• [Task item]:
Within the data that follows, set down exactly the lines from the one containing "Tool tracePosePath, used" through the one containing "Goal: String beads", both ends included.

• [Exercise material]:
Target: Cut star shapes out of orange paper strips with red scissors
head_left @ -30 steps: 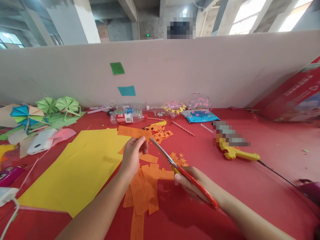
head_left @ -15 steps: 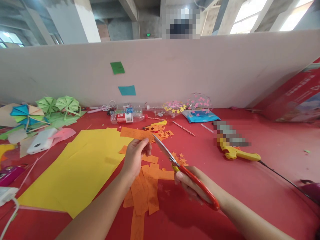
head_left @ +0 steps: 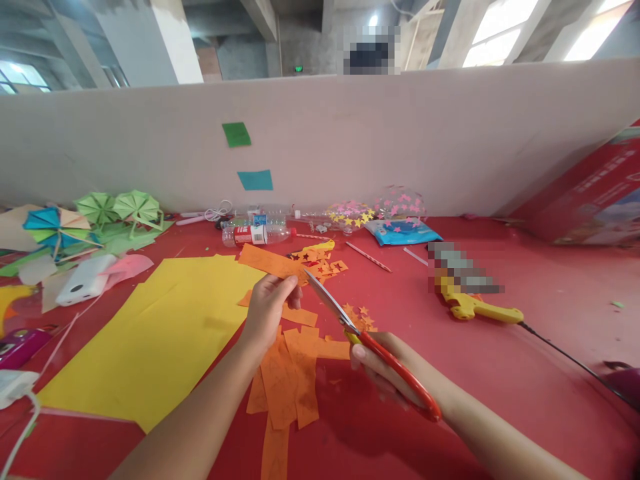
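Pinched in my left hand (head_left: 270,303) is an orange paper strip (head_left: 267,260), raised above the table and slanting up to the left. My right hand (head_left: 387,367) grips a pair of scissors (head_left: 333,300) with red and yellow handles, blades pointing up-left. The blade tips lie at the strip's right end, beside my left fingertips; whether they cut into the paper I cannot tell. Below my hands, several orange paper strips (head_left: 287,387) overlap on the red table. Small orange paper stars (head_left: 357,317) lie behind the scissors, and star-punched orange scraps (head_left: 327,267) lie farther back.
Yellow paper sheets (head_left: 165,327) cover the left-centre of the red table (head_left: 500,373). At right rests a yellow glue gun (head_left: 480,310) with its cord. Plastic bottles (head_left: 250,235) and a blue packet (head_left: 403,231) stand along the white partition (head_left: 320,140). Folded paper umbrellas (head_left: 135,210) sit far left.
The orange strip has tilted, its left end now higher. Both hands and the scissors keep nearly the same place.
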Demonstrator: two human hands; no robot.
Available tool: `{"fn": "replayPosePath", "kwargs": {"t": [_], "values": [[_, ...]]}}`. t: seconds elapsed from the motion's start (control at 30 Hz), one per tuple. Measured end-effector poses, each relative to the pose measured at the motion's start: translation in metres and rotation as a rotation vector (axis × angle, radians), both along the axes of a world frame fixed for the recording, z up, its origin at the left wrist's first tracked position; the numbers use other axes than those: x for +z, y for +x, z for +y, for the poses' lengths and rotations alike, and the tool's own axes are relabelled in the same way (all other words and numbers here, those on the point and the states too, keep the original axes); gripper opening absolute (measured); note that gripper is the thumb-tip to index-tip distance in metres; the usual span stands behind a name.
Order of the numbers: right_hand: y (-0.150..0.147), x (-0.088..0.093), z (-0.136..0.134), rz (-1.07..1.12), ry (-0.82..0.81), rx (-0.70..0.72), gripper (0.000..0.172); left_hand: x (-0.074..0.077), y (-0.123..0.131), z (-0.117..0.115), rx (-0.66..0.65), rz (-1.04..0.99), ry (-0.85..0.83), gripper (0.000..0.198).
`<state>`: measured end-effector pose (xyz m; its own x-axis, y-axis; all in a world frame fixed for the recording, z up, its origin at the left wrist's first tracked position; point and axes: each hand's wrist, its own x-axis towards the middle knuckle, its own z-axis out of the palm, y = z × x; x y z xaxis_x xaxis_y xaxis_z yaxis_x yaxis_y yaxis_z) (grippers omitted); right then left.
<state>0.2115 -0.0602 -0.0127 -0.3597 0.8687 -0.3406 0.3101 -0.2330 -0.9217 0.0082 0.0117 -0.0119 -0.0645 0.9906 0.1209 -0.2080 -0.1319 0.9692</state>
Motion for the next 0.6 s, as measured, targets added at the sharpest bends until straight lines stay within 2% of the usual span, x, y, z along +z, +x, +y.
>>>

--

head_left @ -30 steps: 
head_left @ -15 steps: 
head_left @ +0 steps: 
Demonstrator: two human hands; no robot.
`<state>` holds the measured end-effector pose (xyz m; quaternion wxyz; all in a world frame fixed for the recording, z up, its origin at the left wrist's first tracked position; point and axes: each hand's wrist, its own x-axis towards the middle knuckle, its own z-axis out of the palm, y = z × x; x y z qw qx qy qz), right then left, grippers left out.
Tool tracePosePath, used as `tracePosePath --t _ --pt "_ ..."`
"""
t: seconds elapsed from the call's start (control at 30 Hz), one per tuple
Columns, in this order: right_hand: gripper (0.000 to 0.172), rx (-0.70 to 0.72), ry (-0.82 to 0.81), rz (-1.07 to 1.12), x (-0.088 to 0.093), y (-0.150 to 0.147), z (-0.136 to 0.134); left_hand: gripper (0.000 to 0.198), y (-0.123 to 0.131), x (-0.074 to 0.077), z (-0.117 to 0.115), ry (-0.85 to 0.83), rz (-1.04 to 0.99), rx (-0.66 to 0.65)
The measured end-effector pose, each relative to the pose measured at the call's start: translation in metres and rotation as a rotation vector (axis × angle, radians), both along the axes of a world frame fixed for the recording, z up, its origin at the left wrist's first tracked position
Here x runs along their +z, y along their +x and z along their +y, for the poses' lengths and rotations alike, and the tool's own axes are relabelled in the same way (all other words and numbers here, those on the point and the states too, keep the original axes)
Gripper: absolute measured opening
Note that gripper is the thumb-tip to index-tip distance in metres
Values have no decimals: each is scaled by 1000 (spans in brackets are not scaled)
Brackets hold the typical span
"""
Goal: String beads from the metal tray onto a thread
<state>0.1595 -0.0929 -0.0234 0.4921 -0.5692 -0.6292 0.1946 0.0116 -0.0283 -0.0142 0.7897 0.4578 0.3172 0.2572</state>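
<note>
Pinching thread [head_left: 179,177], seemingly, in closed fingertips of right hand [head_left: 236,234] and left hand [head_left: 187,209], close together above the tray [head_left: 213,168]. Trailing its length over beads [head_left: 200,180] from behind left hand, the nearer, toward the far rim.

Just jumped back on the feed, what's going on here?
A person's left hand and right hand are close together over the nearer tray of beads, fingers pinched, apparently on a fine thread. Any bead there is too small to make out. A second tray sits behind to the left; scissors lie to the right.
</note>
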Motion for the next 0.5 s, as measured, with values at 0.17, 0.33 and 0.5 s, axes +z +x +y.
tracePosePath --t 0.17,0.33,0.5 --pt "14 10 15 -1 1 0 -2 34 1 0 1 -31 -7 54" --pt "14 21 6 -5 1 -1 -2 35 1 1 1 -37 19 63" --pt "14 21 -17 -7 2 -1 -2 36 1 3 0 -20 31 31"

• [Response]:
Tool tracePosePath, used as `tracePosePath --t _ --pt "_ ..."`
"""
t: seconds elapsed from the call's start (control at 30 Hz), one per tuple
Columns, in this order: right_hand: gripper (0.000 to 0.172), rx (-0.70 to 0.72), ry (-0.82 to 0.81), rz (-1.07 to 1.12), x (-0.088 to 0.093), y (-0.150 to 0.147), z (-0.136 to 0.134); left_hand: gripper (0.000 to 0.198), y (-0.123 to 0.131), x (-0.074 to 0.077), z (-0.117 to 0.115), ry (-0.85 to 0.83), rz (-1.04 to 0.99), rx (-0.66 to 0.65)
The measured end-effector pose, each relative to the pose measured at the call's start: translation in metres and rotation as a rotation vector (axis × angle, radians), both along the axes of a world frame fixed for the recording, z up, its origin at the left wrist's first tracked position
Here x runs along their +z, y along their +x and z along their +y, for the poses' lengths and rotations alike, and the tool's own axes are relabelled in the same way (all other words and numbers here, those on the point and the states too, keep the original axes)
Gripper: absolute measured opening
Note that gripper is the thumb-tip to index-tip distance in metres
Values have no decimals: each is scaled by 1000 (spans in brackets are not scaled)
Brackets hold the typical span
"""
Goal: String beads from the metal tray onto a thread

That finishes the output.